WHAT TO WORK ON => Would you return the data exactly as given, except for its pictures?

SUPPLIED INFORMATION =>
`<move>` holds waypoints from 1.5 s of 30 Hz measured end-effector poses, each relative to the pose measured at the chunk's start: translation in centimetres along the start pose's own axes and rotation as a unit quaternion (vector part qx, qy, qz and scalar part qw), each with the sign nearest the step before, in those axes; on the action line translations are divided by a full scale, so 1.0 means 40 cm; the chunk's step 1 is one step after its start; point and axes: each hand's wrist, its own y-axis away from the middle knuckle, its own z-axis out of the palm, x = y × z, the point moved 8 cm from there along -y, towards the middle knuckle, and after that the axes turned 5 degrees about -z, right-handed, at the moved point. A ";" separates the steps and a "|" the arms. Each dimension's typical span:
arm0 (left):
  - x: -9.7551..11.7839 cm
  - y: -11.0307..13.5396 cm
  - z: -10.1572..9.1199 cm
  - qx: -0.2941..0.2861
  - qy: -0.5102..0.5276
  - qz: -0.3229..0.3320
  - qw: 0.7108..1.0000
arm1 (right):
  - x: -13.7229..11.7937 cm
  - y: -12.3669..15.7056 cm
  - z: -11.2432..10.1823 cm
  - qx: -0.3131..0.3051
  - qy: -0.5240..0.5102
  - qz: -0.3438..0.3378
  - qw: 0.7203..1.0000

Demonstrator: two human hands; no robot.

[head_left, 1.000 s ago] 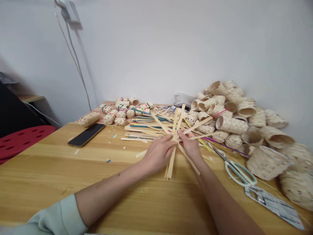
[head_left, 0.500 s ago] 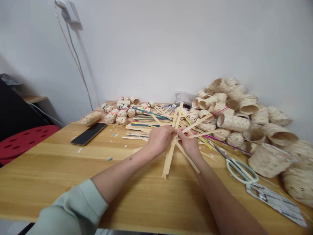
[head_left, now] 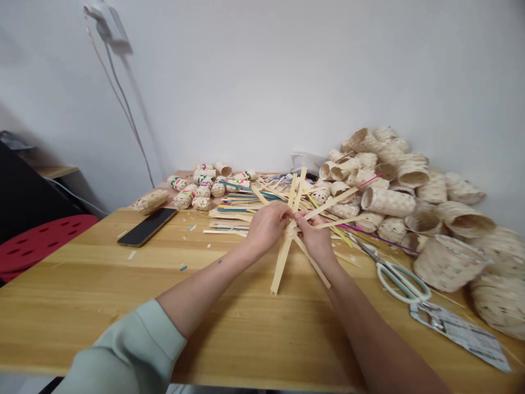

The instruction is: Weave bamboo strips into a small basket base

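Note:
A radiating bundle of flat pale bamboo strips (head_left: 282, 268) sits at the centre of the view, held a little above the wooden table (head_left: 82, 295). The strips cross at a small woven knot (head_left: 291, 230). My left hand (head_left: 267, 227) grips the bundle from the left, its fingers reaching the crossing. My right hand (head_left: 315, 238) pinches the same crossing from the right. Both hands hide part of the centre, and the fingers' exact hold is partly out of sight.
Beyond the hands lie loose natural and coloured strips (head_left: 233, 210), banded woven rolls (head_left: 205, 187) and a large heap of woven cylinders (head_left: 388, 201). Scissors (head_left: 400, 282), a printed packet (head_left: 459, 336) and a phone (head_left: 146, 227) lie on the table.
My left hand has risen from lower on the bundle to the crossing beside my right hand. The bundle has lifted and turned slightly. The camera view has shifted a little.

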 end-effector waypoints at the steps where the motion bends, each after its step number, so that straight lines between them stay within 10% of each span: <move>1: -0.001 0.000 0.001 0.002 0.000 0.001 1.000 | 0.000 0.001 -0.001 0.003 -0.003 0.002 1.000; 17: 0.021 0.018 0.045 0.012 -0.050 0.091 0.995 | 0.006 -0.005 -0.012 0.024 -0.020 0.024 0.999; 45: -0.068 0.003 0.102 -0.037 0.167 -0.090 0.981 | 0.081 -0.011 0.003 -0.113 0.046 0.092 0.988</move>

SOLUTION BELOW =>
`<move>` holds waypoints from 1.5 s of 30 Hz measured end-effector poses, each relative to the pose measured at the chunk's start: translation in centimetres along the start pose's own axes and rotation as a unit quaternion (vector part qx, qy, qz and scalar part qw), each with the sign nearest the step before, in those axes; on the action line translations are divided by a full scale, so 1.0 means 40 cm; the chunk's step 1 is one step after its start; point and axes: each hand's wrist, its own y-axis away from the middle knuckle, its own z-axis out of the palm, x = y × z, the point moved 8 cm from there along -y, towards the middle knuckle, and after that the axes turned 5 degrees about -z, right-handed, at the moved point. A ";" separates the steps and a "|" the arms. Each dimension's typical span:
arm0 (left):
  - x: -9.7551..11.7839 cm
  - y: -11.0307..13.5396 cm
  - z: -10.1572..9.1199 cm
  - qx: -0.2941..0.2861
  - qy: -0.5102..0.5276
  - qz: -0.3229..0.3320
  - qw: 0.7108..1.0000
arm1 (right):
  - x: -13.7229..11.7937 cm
  - y: -12.3669..15.7056 cm
  - z: -11.2432..10.1823 cm
  - qx: -0.3131..0.3051
  - qy: -0.5240..0.5102
  - qz: -0.3438..0.3378
  - qw: 0.7203..1.0000

Demonstrator: two human hands; no robot.

[head_left, 1.000 s ago] 
[head_left, 0.500 s ago] 
[head_left, now] 

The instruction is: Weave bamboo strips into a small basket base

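Note:
A radiating bundle of flat pale bamboo strips (head_left: 282, 268) sits at the centre of the view, held a little above the wooden table (head_left: 82, 295). The strips cross at a small woven knot (head_left: 291, 230). My left hand (head_left: 267, 227) grips the bundle from the left, its fingers reaching the crossing. My right hand (head_left: 315, 238) pinches the same crossing from the right. Both hands hide part of the centre, and the fingers' exact hold is partly out of sight.
Beyond the hands lie loose natural and coloured strips (head_left: 233, 210), banded woven rolls (head_left: 205, 187) and a large heap of woven cylinders (head_left: 388, 201). Scissors (head_left: 400, 282), a printed packet (head_left: 459, 336) and a phone (head_left: 146, 227) lie on the table.
My left hand has risen from lower on the bundle to the crossing beside my right hand. The bundle has lifted and turned slightly. The camera view has shifted a little.
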
 end-effector waypoints at the steps where the motion bends, each after its step number, so that straight lines between them stay within 10% of each span: <move>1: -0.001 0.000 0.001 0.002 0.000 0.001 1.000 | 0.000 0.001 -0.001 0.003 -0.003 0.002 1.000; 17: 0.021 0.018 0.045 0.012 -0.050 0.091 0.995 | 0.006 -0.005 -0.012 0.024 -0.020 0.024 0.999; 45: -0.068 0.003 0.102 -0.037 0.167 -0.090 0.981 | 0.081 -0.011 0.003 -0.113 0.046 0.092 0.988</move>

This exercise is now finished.